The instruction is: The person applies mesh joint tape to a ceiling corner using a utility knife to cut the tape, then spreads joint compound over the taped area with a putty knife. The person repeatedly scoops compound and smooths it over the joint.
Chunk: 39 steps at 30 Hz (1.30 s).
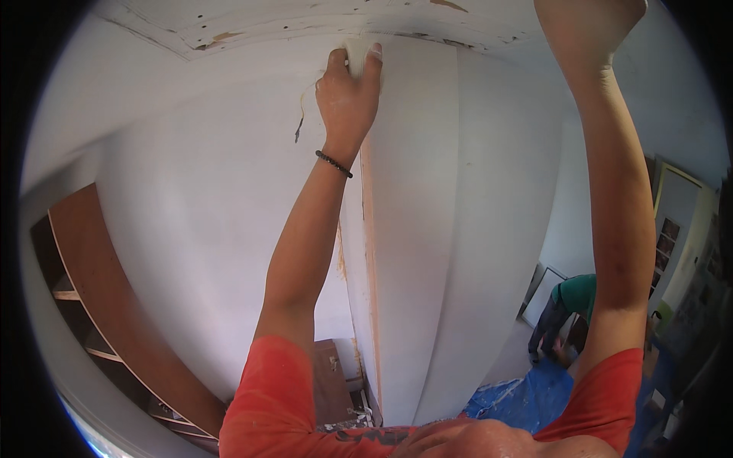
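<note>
My left hand (349,95) reaches up to where the tall white panel (412,168) meets the ceiling. Its thumb and fingers are bent round a pale, block-like thing (356,57), whose exact kind I cannot make out. A dark beaded bracelet sits on that wrist. Beside the hand, a thin wire (298,126) with a dark tip hangs in front of the white wall (206,175). My right hand (595,27) is raised to the ceiling at the upper right. The picture's edge cuts it off, so its fingers and anything in them are hidden.
The ceiling (275,19) has patched seams and dark spots. A brown shelf unit (114,267) stands at the left. Low at the right, a person in a green top (574,294) bends over near a blue sheet (527,397). A brown board (330,374) leans below.
</note>
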### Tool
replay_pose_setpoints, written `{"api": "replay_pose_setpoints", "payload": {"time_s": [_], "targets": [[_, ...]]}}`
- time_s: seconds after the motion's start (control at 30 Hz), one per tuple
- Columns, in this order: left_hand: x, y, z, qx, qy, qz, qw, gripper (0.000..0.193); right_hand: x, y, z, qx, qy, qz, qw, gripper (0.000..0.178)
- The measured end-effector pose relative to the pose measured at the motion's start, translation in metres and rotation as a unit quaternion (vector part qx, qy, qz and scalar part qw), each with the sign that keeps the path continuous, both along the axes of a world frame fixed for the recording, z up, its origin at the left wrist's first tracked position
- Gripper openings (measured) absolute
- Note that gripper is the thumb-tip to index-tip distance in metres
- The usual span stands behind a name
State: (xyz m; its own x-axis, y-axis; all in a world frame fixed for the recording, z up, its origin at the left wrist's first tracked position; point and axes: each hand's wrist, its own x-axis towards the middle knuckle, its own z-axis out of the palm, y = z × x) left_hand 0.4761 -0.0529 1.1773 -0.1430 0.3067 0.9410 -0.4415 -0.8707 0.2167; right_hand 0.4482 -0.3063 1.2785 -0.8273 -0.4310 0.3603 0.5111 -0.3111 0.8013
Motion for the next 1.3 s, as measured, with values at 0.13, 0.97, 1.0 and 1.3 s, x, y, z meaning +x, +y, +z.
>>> {"api": "replay_pose_setpoints", "payload": {"time_s": [0.13, 0.97, 1.0, 1.3], "targets": [[0.004, -0.005, 0.011, -0.004, 0.034, 0.093, 0.995, 0.055, 0.006, -0.013, 0.007, 0.068, -0.042, -0.109, 0.991, 0.011], [-0.017, -0.032, -0.004, -0.027, 0.051, 0.075, 0.995, 0.05, 0.017, -0.047, -0.038, 0.121, -0.058, -0.153, 0.979, 0.016], [-0.025, -0.024, -0.02, -0.019, 0.052, 0.068, 0.996, 0.048, 0.025, -0.047, -0.059, 0.066, -0.045, -0.153, 0.985, 0.015], [-0.044, -0.006, -0.087, -0.001, -0.002, 0.047, 0.999, 0.034, 0.093, -0.061, -0.114, -0.025, 0.062, -0.057, 0.996, 0.017]]}}
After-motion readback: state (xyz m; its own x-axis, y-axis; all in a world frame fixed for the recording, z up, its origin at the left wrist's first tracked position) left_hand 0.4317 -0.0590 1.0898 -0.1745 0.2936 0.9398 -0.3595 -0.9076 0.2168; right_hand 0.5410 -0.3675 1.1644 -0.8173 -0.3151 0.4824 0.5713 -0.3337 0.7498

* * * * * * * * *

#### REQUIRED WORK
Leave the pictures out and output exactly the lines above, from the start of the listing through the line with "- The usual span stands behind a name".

#### EXERCISE OUTPUT
The instruction is: The person applies mesh joint tape to a ceiling corner using a utility knife to cut the tape, then spreads joint compound over the taped area with a putty knife. The person repeatedly scoops compound and smooths it over the joint.
Chunk: 39 steps at 30 Hz (1.30 s).
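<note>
My left hand (349,95) reaches up to where the tall white panel (412,168) meets the ceiling. Its thumb and fingers are bent round a pale, block-like thing (356,57), whose exact kind I cannot make out. A dark beaded bracelet sits on that wrist. Beside the hand, a thin wire (298,126) with a dark tip hangs in front of the white wall (206,175). My right hand (595,27) is raised to the ceiling at the upper right. The picture's edge cuts it off, so its fingers and anything in them are hidden.
The ceiling (275,19) has patched seams and dark spots. A brown shelf unit (114,267) stands at the left. Low at the right, a person in a green top (574,294) bends over near a blue sheet (527,397). A brown board (330,374) leans below.
</note>
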### Tool
replay_pose_setpoints, written `{"api": "replay_pose_setpoints", "payload": {"time_s": [_], "targets": [[_, ...]]}}`
- time_s: seconds after the motion's start (control at 30 Hz), one per tuple
- Columns, in this order: left_hand: x, y, z, qx, qy, qz, qw, gripper (0.000..0.193); right_hand: x, y, z, qx, qy, qz, qw, gripper (0.000..0.178)
- The measured end-effector pose relative to the pose measured at the motion's start, translation in metres and rotation as a unit quaternion (vector part qx, qy, qz and scalar part qw), each with the sign that keeps the path continuous, both along the axes of a world frame fixed for the recording, z up, its origin at the left wrist's first tracked position
- Gripper openings (measured) absolute
- Note that gripper is the thumb-tip to index-tip distance in metres
- The usual span stands behind a name

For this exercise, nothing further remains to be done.